「外国為替及び外国貿易法」の略です。元々は1949年に施行された法律で、通貨の安定や日本経済を保護する目的があり、通貨の取引を一部の例外を除いて禁止する内容でした。また、外国との為替取引を行う場合には、すべて大蔵省の認可を受けている外国為替公認銀行(為銀)を通じて行う必要があったため、行政によって高度に統制された状況になっていたと言えます。
1980年にはそれが大きく改正され、対外取引は原則自由化されました。とはいうものの、為銀を窓口にして行う体制は引き続き維持されていたため、まだまだ個人の自由で為替取引を行うというわけにはいきませんでした。
やがて、外為法がつくられた当時の1949年とはかなり世界経済の状況、日本の経済力も変わってきました。1980年代、90年代ごろからは、外国為替取引を自由にできないことで、日本企業への足かせになる場面も表れ始め、外国の金融機関も規制の厳しい日本市場にそっぽを向く傾向が目立ち始めてきました。
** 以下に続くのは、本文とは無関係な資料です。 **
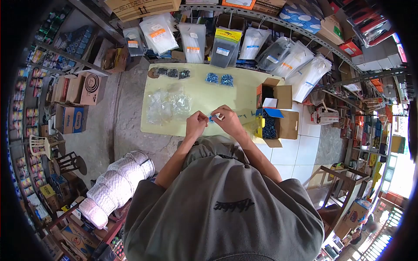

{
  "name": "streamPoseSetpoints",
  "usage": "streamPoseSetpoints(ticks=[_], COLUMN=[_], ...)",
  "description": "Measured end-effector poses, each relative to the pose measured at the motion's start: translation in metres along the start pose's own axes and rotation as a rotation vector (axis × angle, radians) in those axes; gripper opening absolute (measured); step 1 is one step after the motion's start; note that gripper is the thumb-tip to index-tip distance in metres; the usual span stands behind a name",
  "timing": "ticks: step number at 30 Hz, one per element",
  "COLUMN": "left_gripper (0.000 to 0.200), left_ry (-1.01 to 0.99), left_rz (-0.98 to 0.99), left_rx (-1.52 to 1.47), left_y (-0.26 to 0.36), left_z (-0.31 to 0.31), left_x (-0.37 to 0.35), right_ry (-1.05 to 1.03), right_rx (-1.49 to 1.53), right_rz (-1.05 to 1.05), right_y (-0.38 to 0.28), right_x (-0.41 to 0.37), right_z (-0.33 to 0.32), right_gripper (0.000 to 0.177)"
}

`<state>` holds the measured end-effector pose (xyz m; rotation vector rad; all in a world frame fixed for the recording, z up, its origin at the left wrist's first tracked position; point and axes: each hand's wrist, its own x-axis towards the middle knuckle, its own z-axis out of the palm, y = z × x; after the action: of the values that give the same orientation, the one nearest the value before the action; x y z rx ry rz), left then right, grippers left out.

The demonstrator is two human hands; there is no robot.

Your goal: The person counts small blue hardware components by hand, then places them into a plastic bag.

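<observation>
Over the near edge of the pale yellow table point(200, 91), my left hand point(197, 123) and my right hand point(227, 121) are close together, fingers pinched. Between them is a small blue item point(211, 118), too small to make out fully; the right fingers are on it, along with something white. What the left fingers hold, if anything, is hidden. Clear plastic bags point(167, 104) lie to the left. Two packs of blue pieces point(219, 78) lie beyond the hands. To the right, an open box point(270, 126) holds many dark blue pieces.
Dark packs point(173, 73) lie at the table's far left. Another open box point(275, 93) stands at the right. Hanging bags of cable ties point(226, 43) line the rack behind the table. A large white rope roll point(117, 182) is at the lower left.
</observation>
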<state>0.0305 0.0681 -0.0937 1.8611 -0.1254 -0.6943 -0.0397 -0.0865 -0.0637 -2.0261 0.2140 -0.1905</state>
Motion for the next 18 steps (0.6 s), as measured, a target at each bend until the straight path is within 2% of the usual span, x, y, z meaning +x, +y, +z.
streamPoseSetpoints(ticks=[4, 6, 7, 9, 10, 12, 14, 18], left_gripper=[0.008, 0.01, 0.01, 0.011, 0.011, 0.011, 0.011, 0.012], left_ry=[0.006, -0.018, -0.016, -0.014, -0.016, -0.027, -0.017, -0.011], left_rz=[-0.016, 0.026, 0.025, 0.029, 0.03, 0.072, 0.069, 0.034], left_rx=[0.024, 0.002, 0.001, -0.014, -0.014, 0.038, 0.0, -0.049], left_y=[0.003, -0.001, -0.003, -0.003, -0.004, -0.007, -0.009, -0.006], left_z=[0.0, -0.001, -0.001, -0.001, -0.001, -0.001, 0.001, -0.001], left_x=[-0.001, -0.001, -0.001, -0.001, -0.001, 0.001, 0.002, 0.0], right_ry=[-0.01, 0.113, 0.111, 0.178, 0.181, 0.121, 0.107, 0.04], right_rx=[-0.027, 0.036, 0.035, -0.316, -0.317, -0.649, -0.69, -0.65], right_rz=[0.027, 0.2, 0.199, 0.16, 0.161, 0.246, 0.272, 0.267], right_y=[0.002, 0.018, 0.03, 0.069, 0.081, 0.104, 0.136, 0.142], right_x=[-0.002, -0.006, -0.008, -0.018, -0.024, -0.04, -0.051, -0.056], right_z=[-0.002, -0.005, -0.008, -0.013, -0.015, -0.017, -0.011, -0.017], right_gripper=[0.02, 0.025, 0.025, 0.023, 0.023, 0.027, 0.027, 0.024])
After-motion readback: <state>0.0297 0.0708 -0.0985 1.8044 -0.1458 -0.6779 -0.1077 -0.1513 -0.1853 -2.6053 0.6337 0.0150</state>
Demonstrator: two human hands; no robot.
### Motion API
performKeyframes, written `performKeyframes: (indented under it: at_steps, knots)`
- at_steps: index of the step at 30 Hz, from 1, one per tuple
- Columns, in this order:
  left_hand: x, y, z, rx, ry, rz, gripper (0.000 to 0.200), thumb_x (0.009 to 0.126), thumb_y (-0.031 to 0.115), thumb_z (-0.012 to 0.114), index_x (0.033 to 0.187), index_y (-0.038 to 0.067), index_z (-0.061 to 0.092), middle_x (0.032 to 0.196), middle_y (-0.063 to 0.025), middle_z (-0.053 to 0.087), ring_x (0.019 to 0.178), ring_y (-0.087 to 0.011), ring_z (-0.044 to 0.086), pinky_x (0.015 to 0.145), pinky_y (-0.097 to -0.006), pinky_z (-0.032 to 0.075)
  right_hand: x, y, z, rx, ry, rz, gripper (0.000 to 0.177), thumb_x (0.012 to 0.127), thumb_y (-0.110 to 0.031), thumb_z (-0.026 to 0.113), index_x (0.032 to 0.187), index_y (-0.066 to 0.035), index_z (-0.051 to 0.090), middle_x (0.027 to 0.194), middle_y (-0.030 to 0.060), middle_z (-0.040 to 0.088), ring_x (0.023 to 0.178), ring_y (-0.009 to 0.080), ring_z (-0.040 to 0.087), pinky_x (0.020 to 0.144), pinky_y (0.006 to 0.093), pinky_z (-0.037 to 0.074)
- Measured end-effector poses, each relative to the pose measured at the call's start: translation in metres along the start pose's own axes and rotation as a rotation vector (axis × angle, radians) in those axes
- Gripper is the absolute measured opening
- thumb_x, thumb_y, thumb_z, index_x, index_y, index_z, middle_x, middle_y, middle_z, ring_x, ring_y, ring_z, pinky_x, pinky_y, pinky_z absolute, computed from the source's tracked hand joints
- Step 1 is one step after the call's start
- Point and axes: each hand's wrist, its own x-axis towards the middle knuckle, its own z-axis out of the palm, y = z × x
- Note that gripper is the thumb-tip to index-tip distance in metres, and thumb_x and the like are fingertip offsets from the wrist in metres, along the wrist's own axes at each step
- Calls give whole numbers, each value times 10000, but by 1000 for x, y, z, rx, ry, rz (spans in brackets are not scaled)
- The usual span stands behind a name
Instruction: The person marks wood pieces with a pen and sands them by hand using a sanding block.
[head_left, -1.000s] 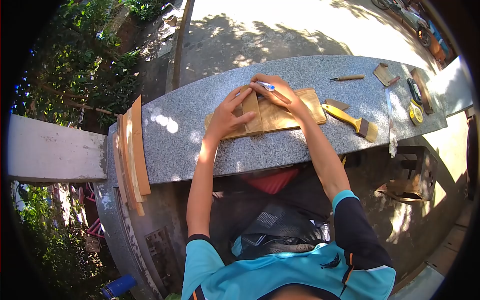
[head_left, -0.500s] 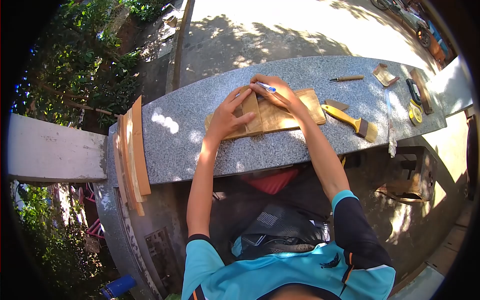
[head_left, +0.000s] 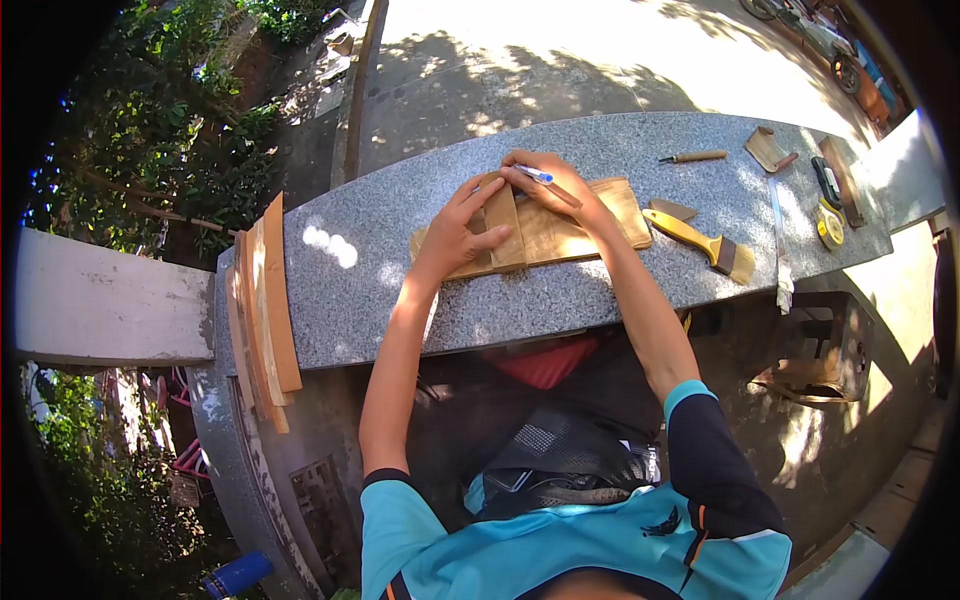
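Observation:
A light wooden board (head_left: 570,240) lies lengthwise on the grey granite countertop (head_left: 350,300). Across it rests a narrower wooden piece (head_left: 507,230). My left hand (head_left: 462,232) is closed on this crosspiece, with the thumb on its face and the fingers around its far left side. At the far end of the crosspiece, my right hand (head_left: 552,183) pinches a white and blue pen (head_left: 537,174). The pen's tip is hidden by the fingers.
Right of the board lie a yellow brush (head_left: 700,238), a wooden-handled tool (head_left: 695,156), a yellow tape measure (head_left: 830,228) and a dark-handled tool (head_left: 827,183). Long wooden strips (head_left: 268,310) lie at the left end. A crate (head_left: 830,350) stands below the right side.
My left forearm and elbow have swung slightly outward to the left. Both hands, the pen and the wooden pieces are nearly where they were.

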Motion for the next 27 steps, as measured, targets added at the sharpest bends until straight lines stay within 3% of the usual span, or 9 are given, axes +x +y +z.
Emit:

そんな状況を受け、このままでは日本の経済に悪影響を与えてしまうということで、1998年に金融ビッグバンの流れの中で外為法が改正されました。個人による為替取引も許可されるようになったのです。
また、FXは差金取引と呼ばれるタイプの金融商品でデリバティブ(=金融派生商品)に含まれるものです。為替取引自体が認められたことに加えて、デリバティブも許可されるようになっていたことで、当時、アジアや欧米で流行していたFXが日本にも輸入され、ここまでのすそ野の広がりを見せるようになったのです。